Yogyakarta, 17 November 2022 – Rangkaian pertemuan dan lokakarya intensif komunitas dokumenter Indonesia masih berlanjut dengan pembahasan mengenai relasi kerja di belakang layar produksi dokumenter besama Shalahuddin Siregar, seorang sutradara dokumenter.
“Dokumenter pendek itu yang paling liar dan kreatif.” – Shalahuddin Siregar
Dalam pemaparannya, Shalahuddin menyinggung mengenai etika dalam produksi film secara umum dan dokumenter secara khusus. Etika dalam produksi film itu sangat krusial, berkaitan dengan adanya relasi yang luas, tidak hanya kepada narasumber, tetapi juga funding. Kerap kali, hubungan-hubungan ini tidak terjaga dengan baik, implikasinya adalah munculnya praktik-praktik yang tidak etis, seperti jam kerja yang terlalu panjang hingga kru yang tidak dibayar.
Maka, menurutnya ada prinsip-prinsip yang seharusnya diutamakan, yakni keberlanjutan (hubungan harus dijaga dengan baik agar produksi film terus berjalan), keadilan, dan transparansi. “Seharusnya kita tidak menyimpan sesuatu kepada narasumber (dalam ranah dokumenter)“, tuturnya.
Selain disisipi menonton bersama cuplikan film pendek untuk didiskusikan bersama, obrolan ini juga mengarah pada topik pendanaan dan pitching dalam film. Secara sederhana, pendanaan ini menjadi sebuah tanggung jawab filmmaker untuk memproduksi film yang setara dengan nominal dana yang digelontorkan tersebut. Menyambung percakapan DOC Forum sebelumnya yang dipantik oleh Jewel Maranan, Shalahuddin menyatakan sepakat bahwa ketika telah mencapai ranah internasional, teknis juga harus diutamakan. Selain itu, ketika relasi semakin luas, reputasi dan kepercayaan itu yang harus dipegang kuat.

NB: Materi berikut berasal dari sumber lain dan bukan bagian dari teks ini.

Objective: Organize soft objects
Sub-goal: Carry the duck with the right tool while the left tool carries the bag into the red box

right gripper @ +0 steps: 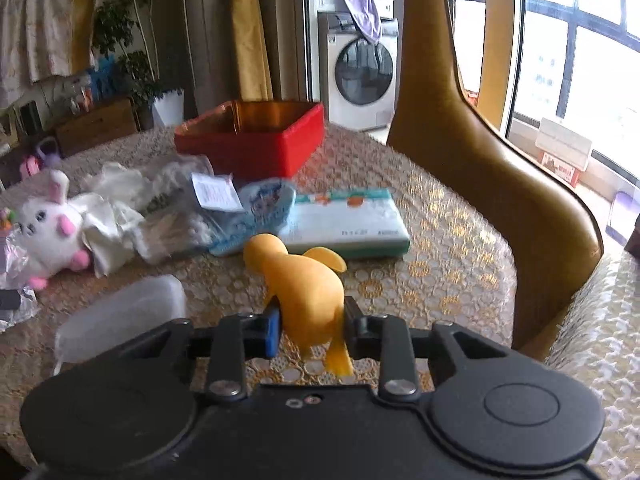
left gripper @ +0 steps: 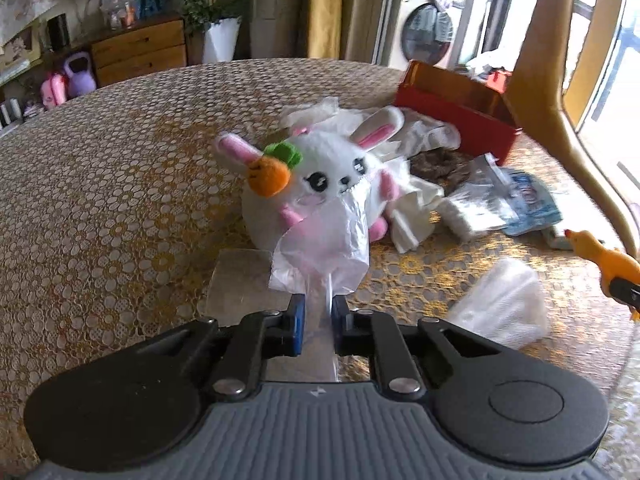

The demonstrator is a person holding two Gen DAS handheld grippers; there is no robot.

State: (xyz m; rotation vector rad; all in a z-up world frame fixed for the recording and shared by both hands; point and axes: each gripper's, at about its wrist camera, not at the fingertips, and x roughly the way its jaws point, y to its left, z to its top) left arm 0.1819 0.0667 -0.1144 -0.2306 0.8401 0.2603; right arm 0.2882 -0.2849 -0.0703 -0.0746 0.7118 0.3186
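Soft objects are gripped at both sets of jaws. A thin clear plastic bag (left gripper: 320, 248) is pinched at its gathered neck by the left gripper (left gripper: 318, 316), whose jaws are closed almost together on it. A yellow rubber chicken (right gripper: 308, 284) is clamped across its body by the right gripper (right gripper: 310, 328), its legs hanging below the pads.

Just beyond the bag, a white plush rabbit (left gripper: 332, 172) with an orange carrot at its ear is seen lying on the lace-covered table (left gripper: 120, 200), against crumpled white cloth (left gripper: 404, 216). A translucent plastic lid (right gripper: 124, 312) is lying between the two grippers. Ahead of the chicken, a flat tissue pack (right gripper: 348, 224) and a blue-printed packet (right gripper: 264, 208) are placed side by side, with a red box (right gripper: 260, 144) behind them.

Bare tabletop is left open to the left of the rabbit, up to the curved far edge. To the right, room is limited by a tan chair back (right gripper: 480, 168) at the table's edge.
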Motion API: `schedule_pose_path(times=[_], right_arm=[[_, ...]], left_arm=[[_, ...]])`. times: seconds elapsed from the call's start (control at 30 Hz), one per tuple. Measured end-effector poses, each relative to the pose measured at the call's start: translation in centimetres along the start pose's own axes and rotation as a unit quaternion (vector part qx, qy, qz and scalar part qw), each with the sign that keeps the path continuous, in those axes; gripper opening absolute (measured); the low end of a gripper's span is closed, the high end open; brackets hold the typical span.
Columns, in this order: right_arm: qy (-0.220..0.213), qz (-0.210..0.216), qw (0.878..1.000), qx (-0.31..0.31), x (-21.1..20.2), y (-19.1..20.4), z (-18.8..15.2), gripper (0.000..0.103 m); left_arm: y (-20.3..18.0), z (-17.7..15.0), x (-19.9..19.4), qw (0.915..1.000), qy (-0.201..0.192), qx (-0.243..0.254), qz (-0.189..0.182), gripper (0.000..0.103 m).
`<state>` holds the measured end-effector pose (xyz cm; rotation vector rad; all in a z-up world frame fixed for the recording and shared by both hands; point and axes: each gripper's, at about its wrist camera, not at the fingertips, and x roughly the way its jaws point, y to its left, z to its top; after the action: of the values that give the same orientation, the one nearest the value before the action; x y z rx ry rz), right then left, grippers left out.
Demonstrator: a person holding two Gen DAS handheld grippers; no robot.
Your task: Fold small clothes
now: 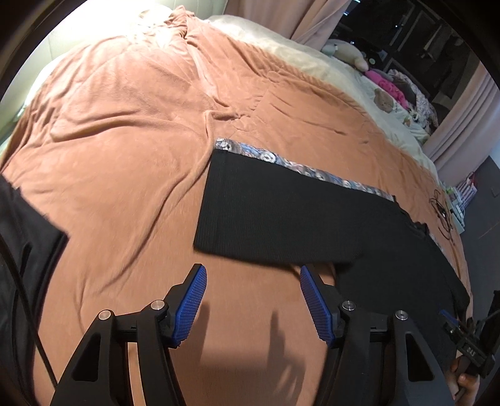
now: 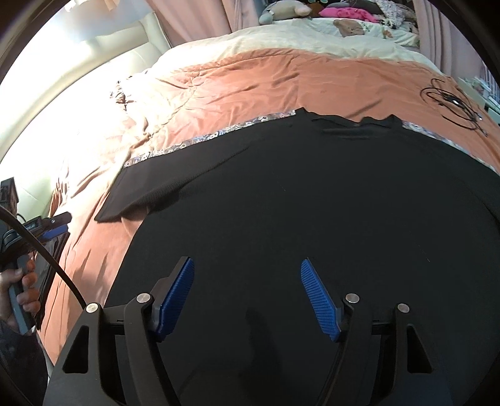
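Black shirt (image 2: 297,193) lies flat on the blanket (image 1: 125,131). Left gripper (image 1: 253,299) w/ jaws apart beside shirt's sleeve, grasping nothing; right gripper (image 2: 247,293) over shirt, likewise released.

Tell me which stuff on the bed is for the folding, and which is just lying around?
For the folding:
- black shirt
- left gripper
- right gripper

Just lying around:
- tangled black cable
- stuffed toys
- pink clothes
- orange blanket
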<state>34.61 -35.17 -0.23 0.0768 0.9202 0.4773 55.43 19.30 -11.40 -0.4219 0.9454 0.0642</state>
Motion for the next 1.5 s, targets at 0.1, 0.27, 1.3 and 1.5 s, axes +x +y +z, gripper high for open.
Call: schedule_pose_path(times=[0.1, 0.27, 1.3, 1.5], right_arm=[[0.007, 0.01, 1.0, 0.006, 2.0, -0.1, 1.3, 0.065], [0.017, 0.027, 0.999, 0.01, 5.1, 0.1, 3.6, 0.058], [0.108, 0.138, 0.981, 0.08, 21.8, 4.6, 9.4, 0.035], [0.09, 0.134, 0.985, 0.064, 19.9, 4.1, 10.0, 0.035]], left_arm=[[0.7, 1.6, 2.1, 0.9999, 0.009, 0.0, 0.006, 0.064], [1.9, 3.6, 5.1, 0.9997, 0.021, -0.009, 0.011, 0.064], [-3.7, 12.0, 3.8, 0.9989, 0.004, 0.046, 0.0, 0.006], [-7.2, 12.3, 2.2, 0.9972, -0.002, 0.072, -0.024, 0.006]])
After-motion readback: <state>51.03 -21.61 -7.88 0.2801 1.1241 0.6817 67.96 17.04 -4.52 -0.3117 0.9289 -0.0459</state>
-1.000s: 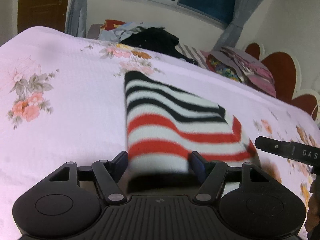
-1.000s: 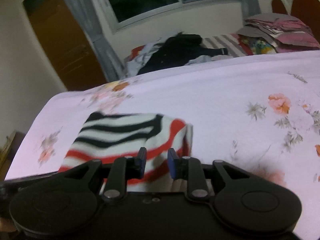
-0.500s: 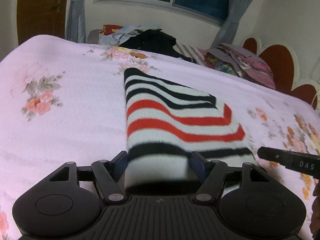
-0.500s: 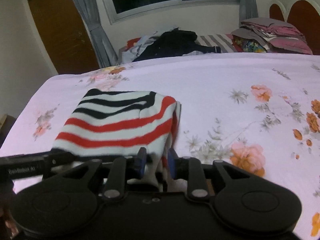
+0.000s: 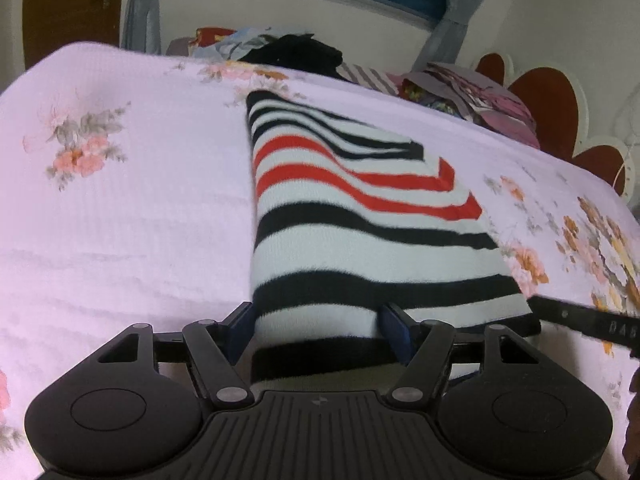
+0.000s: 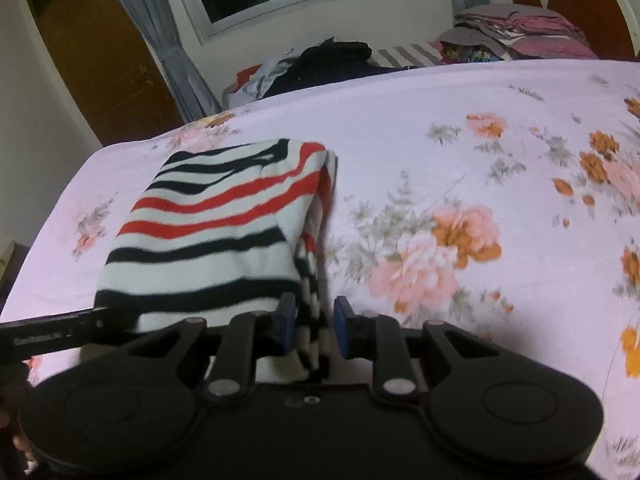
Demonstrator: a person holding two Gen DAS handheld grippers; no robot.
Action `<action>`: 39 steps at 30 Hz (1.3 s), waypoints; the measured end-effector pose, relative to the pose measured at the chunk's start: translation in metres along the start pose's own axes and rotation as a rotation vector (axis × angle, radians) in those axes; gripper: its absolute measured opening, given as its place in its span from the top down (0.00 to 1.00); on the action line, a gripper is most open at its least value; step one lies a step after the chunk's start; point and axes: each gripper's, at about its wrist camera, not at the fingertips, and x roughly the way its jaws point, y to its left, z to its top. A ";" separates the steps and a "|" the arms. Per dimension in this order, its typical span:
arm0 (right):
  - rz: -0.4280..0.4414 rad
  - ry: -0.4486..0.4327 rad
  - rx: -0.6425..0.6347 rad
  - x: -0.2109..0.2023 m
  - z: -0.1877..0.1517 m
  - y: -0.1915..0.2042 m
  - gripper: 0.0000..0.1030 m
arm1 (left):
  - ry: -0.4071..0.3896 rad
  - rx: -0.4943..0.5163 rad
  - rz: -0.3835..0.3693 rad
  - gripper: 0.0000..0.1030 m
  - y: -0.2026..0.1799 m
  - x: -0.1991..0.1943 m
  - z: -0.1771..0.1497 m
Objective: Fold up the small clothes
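Observation:
A folded knit garment (image 5: pixel 344 216) with white, black and red stripes lies on the pink floral bedsheet (image 5: pixel 120 208). My left gripper (image 5: pixel 316 328) is wide open, and the garment's near left part lies between its blue-padded fingers. In the right wrist view the garment (image 6: pixel 216 224) lies left of centre, and my right gripper (image 6: pixel 314 326) is open a little, with the garment's near right corner between its pads. The other gripper's finger shows at each view's edge (image 5: pixel 592 320) (image 6: pixel 60 332).
A heap of dark and mixed clothes (image 5: pixel 296 52) lies beyond the bed's far edge under the window. A pile of folded pink and grey clothes (image 6: pixel 520 36) sits by the red headboard (image 5: pixel 556 108). A brown door (image 6: pixel 104 64) stands at the left.
Both grippers have pulled back toward me along the garment, so more black-striped fabric is laid out flat. The right gripper's fingers now stand slightly wider apart around the corner.

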 end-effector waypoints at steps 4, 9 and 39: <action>-0.029 0.011 0.027 0.001 -0.007 -0.003 0.78 | 0.012 -0.007 -0.012 0.34 0.001 0.000 -0.001; 0.007 -0.061 -0.009 -0.015 -0.008 0.013 0.78 | 0.031 0.002 -0.006 0.23 -0.001 0.001 -0.004; -0.011 0.071 0.008 -0.022 -0.018 -0.004 0.27 | 0.099 -0.124 0.248 0.00 -0.032 -0.023 -0.014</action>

Sebelum membuat proposal, hal yang paling mendasar dan perlu dipersiapkan adalah menjawab pertanyaan: seberapa pentingkah film ini untuk diproduksi?. “Ini bukan sesuatu yang baku, boleh ada yang berbeda, tetapi aku menggarisbawahi kata inovatif dan relevan dalam masalah sosial.”, tuturnya.
Inovasi menurut Shalahuddin adalah bentuk dokumenter yang tidak tradisional. Kemudian, isu yang diangkat juga harus relevan, urgensi menjawab mengenai kapan film itu dibuat juga selalu menjadi pertanyaan. Terakhir, masalah sosial. Menurut Shalahuddin, membosankan ketika masalah sosial yang diangkat itu-itu saja, misal kemiskinan dan social justice. Itu yang perlu dibahas lebih dalam lagi untuk kemudian dicari celah-celahnya.